Roberts’ kid-glove treatment won’t be repeated

Watching John Roberts’ Supreme Court nomination unfold has been vaguely surreal. Republican moderates who were supposed to be skeptical of any nominee hostile to Roe v Wade have been silent. Hard-line conservatives who heard grumbling from the base about Roberts’ dubious commitment to a right-wing agenda bit their tongue. Dems who had geared up for the Political Fight of the Century put their guns back in their holsters. It’s been like watching several cars avoid a crash in slow motion.

Of course, the dynamics changed after Rehnquist died, and Roberts became the nominee for Chief Justice. Roberts was cruising anyway, but when everyone saw this as a conservative replacing a conservative, it suddenly got less interesting.

Rumor has it that Bush will nominate O’Connor’s replacement as early as this week. By all indications, it’s going to produce a far more interesting political environment — particularly among Republicans.

Now, both socially conservative and more liberal Republican senators say they may vote against confirmation of the next nominee if the pick leans too far to the left or the right on prominent issues like abortion rights.

Any Republican defection could provide cover for Democrats who want to oppose confirmation, protecting them politically in Republican-leaning states. Democrats have vowed to dig in for a tough fight over the nominee to succeed Justice Sandra Day O’Connor because she was a pivotal swing vote on the court.

“It is going to be different,” said Senator Lincoln Chafee, Republican of Rhode Island, who is socially liberal and has said he will vote to confirm Judge Roberts.

How different? Well, Chafee and Olympia Snowe, who raised nary a doubt about Roberts, both told the NYT that they’d be willing to vote against the next nominee. For Dems hoping for a vigorous process, that’s a promising start.

On the polar opposite side of the GOP spectrum, we’re hearing similar rhetoric from a different perspective.

On the conservative side of the party, Mr. Brownback and Senator Tom Coburn of Oklahoma, another member of the Judiciary Committee, devoted much of their time for questioning Judge Roberts to delivering messages to the White House about the importance of overturning precedents supporting abortion rights.

In an interview last week, Mr. Brownback said he would vote against a nominee who was not “solid and known” on cultural issues like abortion, same-sex marriage and religion in public life.

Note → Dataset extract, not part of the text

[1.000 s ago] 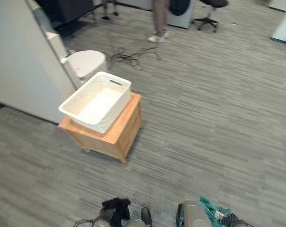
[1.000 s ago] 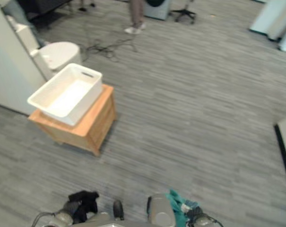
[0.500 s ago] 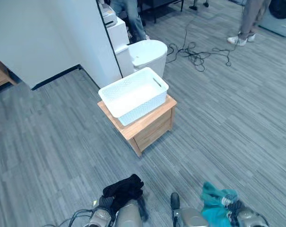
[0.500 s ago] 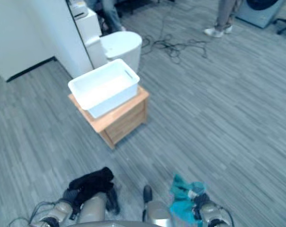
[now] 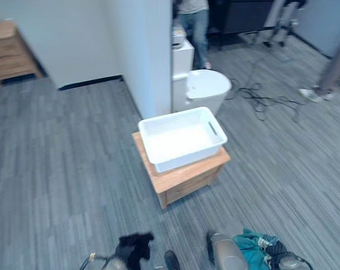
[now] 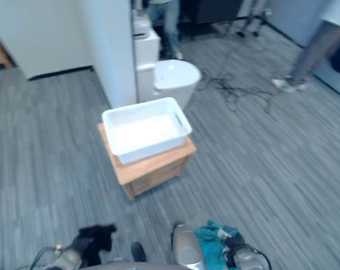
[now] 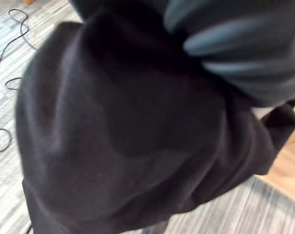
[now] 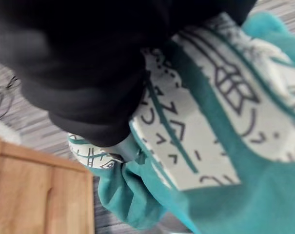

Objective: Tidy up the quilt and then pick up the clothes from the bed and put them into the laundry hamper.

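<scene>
Lab or office mock-up: grey carpet floor, white partition wall, loose floor cables, people standing.

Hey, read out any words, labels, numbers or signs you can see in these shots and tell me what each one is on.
None: no words, numbers or signs can be read.
Teal garment in the right hand: a white panel with drawn arrows and small marks, a pattern, not text.
Black garment in the left hand: plain.
White hamper and wooden stand: no label visible.
</scene>
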Available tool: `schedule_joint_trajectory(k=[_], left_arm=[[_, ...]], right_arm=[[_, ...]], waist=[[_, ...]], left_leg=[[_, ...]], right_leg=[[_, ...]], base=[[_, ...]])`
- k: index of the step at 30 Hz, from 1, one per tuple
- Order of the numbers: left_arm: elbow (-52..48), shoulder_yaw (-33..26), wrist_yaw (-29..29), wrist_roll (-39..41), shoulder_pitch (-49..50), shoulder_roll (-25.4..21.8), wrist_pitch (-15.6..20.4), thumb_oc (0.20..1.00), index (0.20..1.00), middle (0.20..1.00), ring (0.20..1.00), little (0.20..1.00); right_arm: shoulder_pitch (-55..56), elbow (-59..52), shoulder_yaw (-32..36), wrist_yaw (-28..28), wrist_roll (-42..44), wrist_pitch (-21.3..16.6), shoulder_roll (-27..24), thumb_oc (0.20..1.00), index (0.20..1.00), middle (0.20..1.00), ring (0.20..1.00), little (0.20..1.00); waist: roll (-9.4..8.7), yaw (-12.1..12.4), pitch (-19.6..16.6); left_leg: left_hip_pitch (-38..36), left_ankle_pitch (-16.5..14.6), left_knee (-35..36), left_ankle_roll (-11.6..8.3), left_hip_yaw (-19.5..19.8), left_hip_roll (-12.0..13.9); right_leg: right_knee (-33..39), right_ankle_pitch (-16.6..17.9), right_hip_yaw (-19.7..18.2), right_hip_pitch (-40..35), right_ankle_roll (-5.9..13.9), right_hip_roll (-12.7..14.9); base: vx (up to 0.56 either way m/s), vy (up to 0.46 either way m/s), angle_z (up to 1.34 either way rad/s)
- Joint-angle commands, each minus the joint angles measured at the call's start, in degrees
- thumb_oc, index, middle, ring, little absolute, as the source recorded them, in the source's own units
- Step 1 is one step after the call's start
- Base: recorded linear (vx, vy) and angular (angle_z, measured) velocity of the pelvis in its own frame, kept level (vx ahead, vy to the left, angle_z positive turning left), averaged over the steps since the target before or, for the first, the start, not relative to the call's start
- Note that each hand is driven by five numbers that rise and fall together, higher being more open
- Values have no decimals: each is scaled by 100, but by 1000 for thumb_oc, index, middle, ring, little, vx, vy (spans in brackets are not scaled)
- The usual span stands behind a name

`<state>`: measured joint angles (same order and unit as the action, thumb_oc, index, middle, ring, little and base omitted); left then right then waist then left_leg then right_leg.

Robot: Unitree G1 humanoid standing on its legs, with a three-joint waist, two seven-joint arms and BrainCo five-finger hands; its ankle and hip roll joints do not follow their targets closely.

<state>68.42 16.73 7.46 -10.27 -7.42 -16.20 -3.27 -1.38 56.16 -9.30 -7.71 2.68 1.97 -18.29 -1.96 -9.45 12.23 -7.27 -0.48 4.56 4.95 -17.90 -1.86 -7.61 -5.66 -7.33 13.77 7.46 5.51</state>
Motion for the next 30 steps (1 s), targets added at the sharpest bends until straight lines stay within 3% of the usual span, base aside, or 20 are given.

“If the president doesn’t nominate a solid nominee, that is going counter to what he campaigned on,” Mr. Brownback said. And if such a nominee “involves a contentious battle, then let it be.”

This is hardly a pleasant position for the White House. If the nominee isn’t a fire-breathing extremist, Brownback and Coburn are prepared to ignore party loyalty, raise a serious fuss, and consider voting against. If the nominee is a right-wing nut, Chafee and Snowe — among others? — will join with Dems in opposition.

Bush threaded the needle with Roberts. It’s unlikely to happen again.

You’ll have to forgive me if I decide not to count any Republican moderate eggs before they actually hatch. Chafee has made similar noises before and did not deliver.

  • What are the odds that Bush is going to nominate anything but a right-wingnut? Roberts may have been a moderate but he disclosed so little and his record is so slim he could easily be a wingnut in disguise. Then again he may have been a legitimate moderate who won’t overturn Roe and won’t turn the country into a theocracy. Either way, what are the odds? And what are the Dems going to be able to do about a Janice Rogers Brown, or anyone else as extreme? We may have popular sentiment behind us, but the GOP still has the Senate votes. Snowe and Chafee may be liberal Republicans but the majority of the Senate are still conservative Republicans from conservative Republican states, or follow that tack (ala Santorum.)